**TASK DIRECTIONS:** With "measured" as the search word, show every line of the material that has it.

(THE DATA Opens)

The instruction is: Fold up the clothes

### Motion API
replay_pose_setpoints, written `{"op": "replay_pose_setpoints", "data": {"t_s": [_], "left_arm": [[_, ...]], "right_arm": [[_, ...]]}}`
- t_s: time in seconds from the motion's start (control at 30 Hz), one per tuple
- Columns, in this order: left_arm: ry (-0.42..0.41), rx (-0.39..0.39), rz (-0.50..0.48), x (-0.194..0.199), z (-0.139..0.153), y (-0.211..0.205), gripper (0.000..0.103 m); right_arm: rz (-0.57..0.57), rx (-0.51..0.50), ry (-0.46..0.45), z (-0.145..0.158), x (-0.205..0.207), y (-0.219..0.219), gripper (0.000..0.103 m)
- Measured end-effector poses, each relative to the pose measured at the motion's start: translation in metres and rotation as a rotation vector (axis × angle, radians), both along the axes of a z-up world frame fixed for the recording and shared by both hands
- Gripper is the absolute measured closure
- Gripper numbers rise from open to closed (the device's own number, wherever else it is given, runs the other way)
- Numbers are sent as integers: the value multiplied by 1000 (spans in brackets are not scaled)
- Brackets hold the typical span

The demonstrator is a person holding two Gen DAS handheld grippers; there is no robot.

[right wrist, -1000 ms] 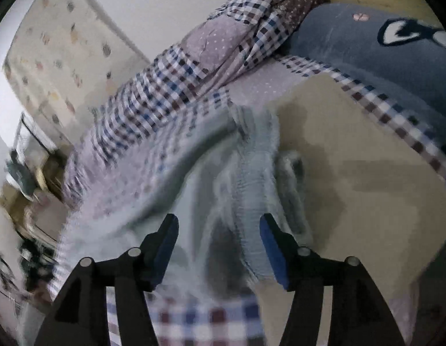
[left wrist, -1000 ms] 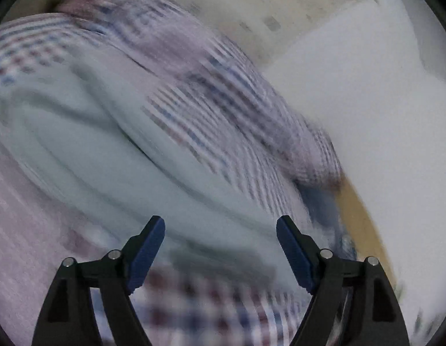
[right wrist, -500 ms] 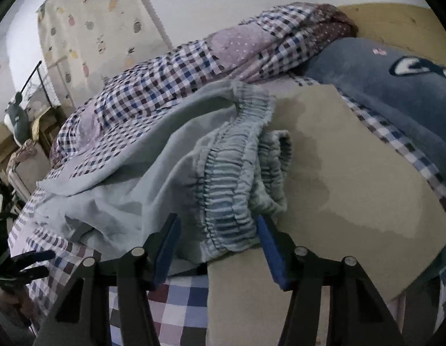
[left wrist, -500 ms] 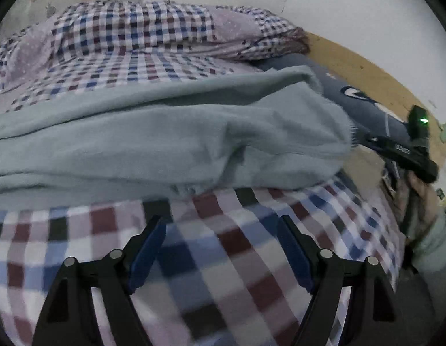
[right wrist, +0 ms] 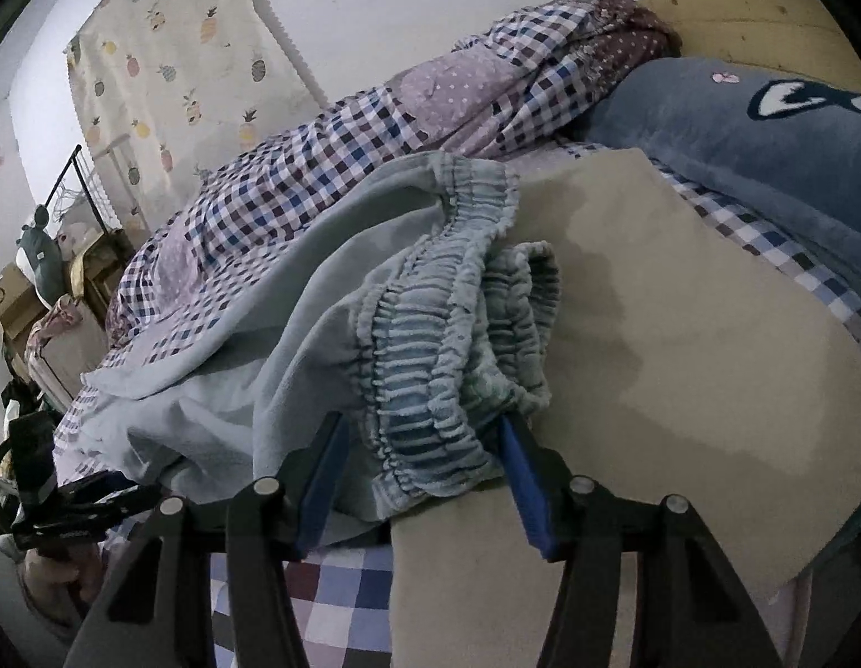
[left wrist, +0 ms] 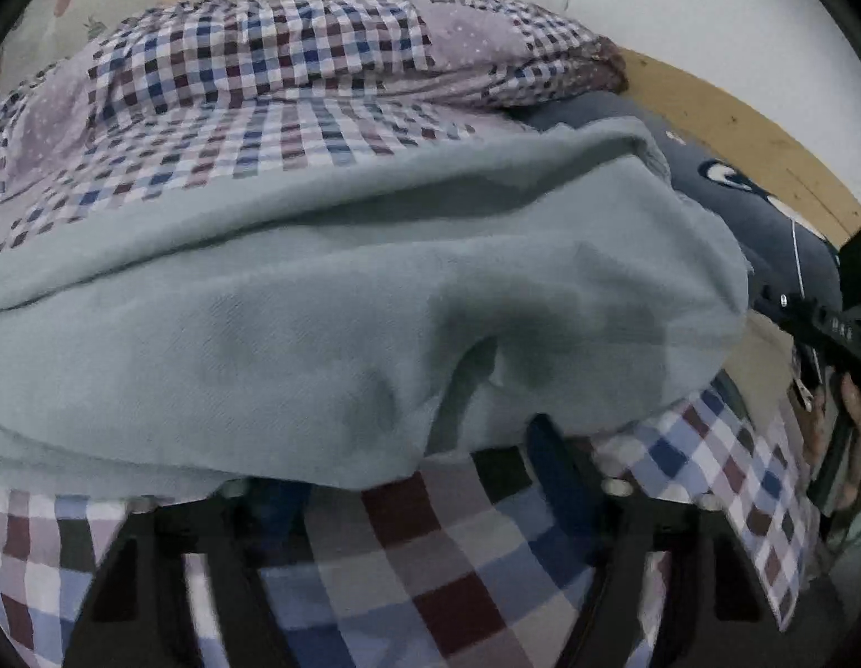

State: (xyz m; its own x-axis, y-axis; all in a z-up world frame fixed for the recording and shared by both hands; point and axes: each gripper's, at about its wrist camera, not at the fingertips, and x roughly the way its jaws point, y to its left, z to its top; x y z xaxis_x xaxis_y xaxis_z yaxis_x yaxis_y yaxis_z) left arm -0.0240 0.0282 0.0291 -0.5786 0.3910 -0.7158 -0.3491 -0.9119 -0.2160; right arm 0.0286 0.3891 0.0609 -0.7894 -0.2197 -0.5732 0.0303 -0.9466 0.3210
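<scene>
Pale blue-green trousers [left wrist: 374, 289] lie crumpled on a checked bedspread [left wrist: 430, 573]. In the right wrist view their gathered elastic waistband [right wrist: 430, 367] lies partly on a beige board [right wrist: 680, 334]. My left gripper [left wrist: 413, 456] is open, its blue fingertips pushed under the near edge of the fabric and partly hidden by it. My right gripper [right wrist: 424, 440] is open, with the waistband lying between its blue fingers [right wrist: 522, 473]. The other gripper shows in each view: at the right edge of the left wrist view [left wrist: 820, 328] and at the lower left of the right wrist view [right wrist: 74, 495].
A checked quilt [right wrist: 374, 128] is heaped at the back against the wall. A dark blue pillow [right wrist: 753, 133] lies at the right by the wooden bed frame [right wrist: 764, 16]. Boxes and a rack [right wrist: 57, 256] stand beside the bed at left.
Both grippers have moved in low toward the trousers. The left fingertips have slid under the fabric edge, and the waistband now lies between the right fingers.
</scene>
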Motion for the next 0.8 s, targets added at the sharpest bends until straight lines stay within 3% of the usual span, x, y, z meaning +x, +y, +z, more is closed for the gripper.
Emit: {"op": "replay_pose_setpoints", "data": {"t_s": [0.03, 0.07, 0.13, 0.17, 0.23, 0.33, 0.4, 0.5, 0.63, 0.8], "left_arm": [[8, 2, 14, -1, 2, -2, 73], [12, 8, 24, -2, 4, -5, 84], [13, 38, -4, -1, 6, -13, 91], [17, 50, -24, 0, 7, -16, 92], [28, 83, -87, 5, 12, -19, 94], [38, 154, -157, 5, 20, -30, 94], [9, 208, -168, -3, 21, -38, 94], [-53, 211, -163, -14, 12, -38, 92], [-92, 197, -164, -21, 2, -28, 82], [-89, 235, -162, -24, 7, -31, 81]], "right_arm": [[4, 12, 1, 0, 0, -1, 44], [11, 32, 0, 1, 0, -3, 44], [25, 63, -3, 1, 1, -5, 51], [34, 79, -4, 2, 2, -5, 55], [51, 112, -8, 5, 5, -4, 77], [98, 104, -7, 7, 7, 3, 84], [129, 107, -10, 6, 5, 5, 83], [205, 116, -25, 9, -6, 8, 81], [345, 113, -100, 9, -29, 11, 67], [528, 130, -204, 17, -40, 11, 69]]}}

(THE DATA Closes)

**SOLUTION:**
- Measured end-effector poses, each relative to the pose measured at the motion's start: translation in metres and rotation as a rotation vector (axis × angle, radians), both along the axes of a z-up world frame fixed for the recording and shared by both hands
- Gripper is the absolute measured closure

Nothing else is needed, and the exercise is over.